We also tested for IPSCs in ET cells and MCs using a conditioning stimulus that involved laser-evoked glutamate uncaging at a glomerulus (35 μm laser spot) (see Materials and Methods) (Fig. 4A). Uncaging, which was done in a solution that contained 100 μm MNI caged glutamate, had the advantage of allowing us to sample a larger number of stimulus locations for any given test cell (average of 3.2 spots per ET cell, 5 spots per MC). Uncaging also avoided possible stimulation of OSN axons-of-passage at conditioning glomeruli. Using a statistical analysis similar to that used above for IPSCs evoked by electrical stimulation, we found that uncaging at conditioning glomeruli evoked IPSCs in 15 of 38 ET cell–spot pairs (Fig. 4B,C; average integrated current, 490 ± 163 pA · ms; n = 38), but in only 3 of 45 MC–spot pairs (average integrated current, 8 ± 39 pA · ms; n = 45). That the glutamate transient evoked by uncaging was spatially restricted and not impinging on the target glomerulus of the test ET cells and MCs was confirmed by testing for glutamate-evoked excitatory currents in MCs and ET cells (recorded at Vhold = −77 mV) while uncaging glutamate at various distances from the target glomerulus of the test cells (Fig. 4D,E). Such excitatory currents were never observed (n = 6 MCs and 2 ET cells) when the uncaging spot was located ≥75 μm from the target glomeruli, which is a far shorter distance than the minimal separation between conditioning and target glomeruli in the uncaging experiments (200 μm).

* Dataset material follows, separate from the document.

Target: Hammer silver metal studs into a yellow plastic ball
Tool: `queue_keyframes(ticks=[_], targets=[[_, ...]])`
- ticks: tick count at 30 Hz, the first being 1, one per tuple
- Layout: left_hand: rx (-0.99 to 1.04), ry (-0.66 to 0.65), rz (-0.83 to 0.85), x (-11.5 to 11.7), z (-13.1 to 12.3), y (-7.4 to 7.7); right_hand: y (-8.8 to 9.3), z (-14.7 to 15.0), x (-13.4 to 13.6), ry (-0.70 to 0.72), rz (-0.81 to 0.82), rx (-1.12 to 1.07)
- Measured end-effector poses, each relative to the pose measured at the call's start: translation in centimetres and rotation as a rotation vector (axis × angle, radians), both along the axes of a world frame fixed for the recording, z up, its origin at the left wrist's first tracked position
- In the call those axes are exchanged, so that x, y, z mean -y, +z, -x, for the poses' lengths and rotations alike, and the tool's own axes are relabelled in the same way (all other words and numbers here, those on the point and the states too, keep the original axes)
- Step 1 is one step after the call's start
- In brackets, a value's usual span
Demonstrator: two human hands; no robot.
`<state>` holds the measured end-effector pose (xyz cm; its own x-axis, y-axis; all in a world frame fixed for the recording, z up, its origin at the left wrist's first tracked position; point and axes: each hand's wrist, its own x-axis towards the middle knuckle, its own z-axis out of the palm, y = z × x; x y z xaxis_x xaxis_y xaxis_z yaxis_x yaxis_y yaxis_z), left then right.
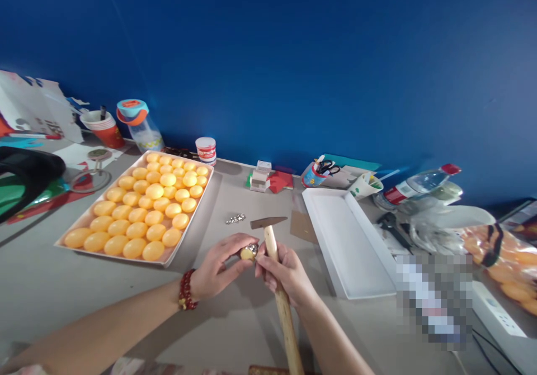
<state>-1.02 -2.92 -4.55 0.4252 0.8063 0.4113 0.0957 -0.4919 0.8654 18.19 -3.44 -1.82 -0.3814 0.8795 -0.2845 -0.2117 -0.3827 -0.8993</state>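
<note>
Pinching small yellow-and-silver ball (247,253) at near centre with left hand (216,266); gripping wooden-handled hammer (284,311) in right hand (289,274), fingertips narrow beside ball. Noting red-labelled bottle (411,188) far right, with unreadable print; silver bits (235,218) beyond hands.

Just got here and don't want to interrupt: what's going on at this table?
Someone's left hand holds a small yellow-and-silver item, while the right hand grips a hammer, its head pointing away. Shiny silver pieces lie on the table just beyond. A shallow box of orange balls sits left, a white tray right.
</note>
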Motion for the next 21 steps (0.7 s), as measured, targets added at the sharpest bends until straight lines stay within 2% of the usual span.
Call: queue_keyframes(ticks=[13, 21], targets=[[-0.004, -0.008, -0.032, -0.06, -0.10, 0.38, -0.04, 0.11, 0.44, -0.037, -0.056, 0.049], [-0.023, 0.000, -0.058, -0.13, -0.09, 0.09, -0.23, 0.35, 0.44, -0.048, -0.080, 0.072]])
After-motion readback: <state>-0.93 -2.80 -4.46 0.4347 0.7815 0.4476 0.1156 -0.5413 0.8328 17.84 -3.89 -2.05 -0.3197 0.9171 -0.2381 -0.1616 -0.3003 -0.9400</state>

One explanation for the much smaller glomerular layer IPSC in MCs compared with ET cells was filtering due to the long MC apical dendrite. However, in published dual-site recordings of EPSPs that originated in the glomerulus (Urban and Sakmann, 2002), dendritic signals near the apical glomerular tuft were only ∼37% larger than somatic signals; moreover, LLDs, which originate in the glomerulus, have indistinguishable amplitudes in the cell bodies of MCs versus ET cells (Gire et al., 2012). Thus, filtering effects of the apical dendrite are modest and likely cannot explain the large differences in the MC and ET cell IPSCs that we observed. It is also noteworthy that there were some differences observed in the IPSC measurements done when the conditioning stimulus was electrical stimulation of glomeruli (Fig. 3) versus uncaging (Fig. 4). IPSCs in MCs occurred in nearly one-quarter of the MCs with electrical stimulation compared with ∼7% with uncaging, and IPSCs evoked by electrical stimulation were larger in both ET cells and MCs. These differences likely reflected the stronger stimulus provided by electrical stimulation. While uncaging elicited a glutamate transient that was likely confined to one glomerulus, electrical stimulation likely activated more than one glomerulus at the relatively high stimulus intensities that we used (300 μA). The important point, however, was that, with both methods, ET cells received much stronger inhibitory synaptic inputs than MCs. This result, together with the fact that inhibition in ET cells had a time course that more closely matched the time course of LLD inhibition, supports the conclusion that interglomerular lateral inhibition is mainly mediated by inhibitory inputs onto ET cells.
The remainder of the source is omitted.